Cross-cutting verification

These checks apply across all scenarios:

  • No invented authorities. Every citation to law, regulation, or industry guidance is real and accurately characterized.
  • No enforceability opinions. Skills defer enforceability questions ("this provision is unusual; enforceability is jurisdiction-specific and warrants escalation").
  • No regulatory-compliance opinions outside scope. The skill does not assert HIPAA-compliance, GDPR-compliance, or other regime-specific compliance — it surfaces patterns and refers to DPA Checklist Review or Vendor Privacy Policy First Pass for regime-specific analysis.
  • Recommended language is operationally usable. Suggested replacement language is clean and customer- or vendor-perspective-appropriate as the skill's perspective input dictates.
  • "What this skill does not do" enumeration is present. Typical items: substantive product/services-specific analysis, jurisdiction-specific enforceability opinions, tax structuring, regulatory-compliance certifications.
  • Citations resolve. Every citation in the report points at a clause in the source MSA.
  • Cross-skill pointers are accurate. When the skill recommends DPA Checklist Review or Vendor Privacy Policy First Pass, the recommendation is appropriate for the document's content.

Pass / fail decision

MSA Review — SaaS v1.0.0 passes acceptance testing when:

  1. All 6 test scenarios pass structural checks.
  2. All 6 test scenarios pass calibration evaluation by a reviewing attorney with SaaS contracting experience.
  3. Both refusal scenarios trigger the documented refusal behavior.
  4. Cross-cutting verification passes on every scenario.

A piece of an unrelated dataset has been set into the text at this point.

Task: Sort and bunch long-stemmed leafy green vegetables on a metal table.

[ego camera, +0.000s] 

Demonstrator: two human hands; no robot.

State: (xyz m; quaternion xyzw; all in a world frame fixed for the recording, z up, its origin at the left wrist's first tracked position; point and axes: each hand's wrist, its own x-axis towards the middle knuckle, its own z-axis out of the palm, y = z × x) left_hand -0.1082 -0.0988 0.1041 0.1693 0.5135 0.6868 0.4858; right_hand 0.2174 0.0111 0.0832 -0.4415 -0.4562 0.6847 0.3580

The reviewing attorney pays particular attention to:

  • Liability-cap calibration relative to contract value (not over-flagging market-standard caps; not under-flagging unusual caps).
  • AI-training-on-customer-data provisions (a recent and high-stakes calibration target).
  • Cross-pointer accuracy to DPA Checklist Review and Vendor Privacy Policy First Pass.

Reviewer notes

The reviewing attorney for MSA Review — SaaS acceptance testing should have direct experience negotiating SaaS contracts from at least one of: customer side, vendor side, or both. Specific competencies:

  • Distinguishing market-standard vs. unusual liability caps in SaaS context.
  • Recognizing AI-training-on-customer-data provisions and calibrating their materiality.
  • Calibrating sub-processor and data-handling provisions in a SaaS MSA vs. a separate DPA.
  • Identifying when an Order Form or SOW is masquerading as the underlying MSA.

Calibration assessment is documented in test-results/msa-review-saas-v1.0.0/calibration-assessment.md.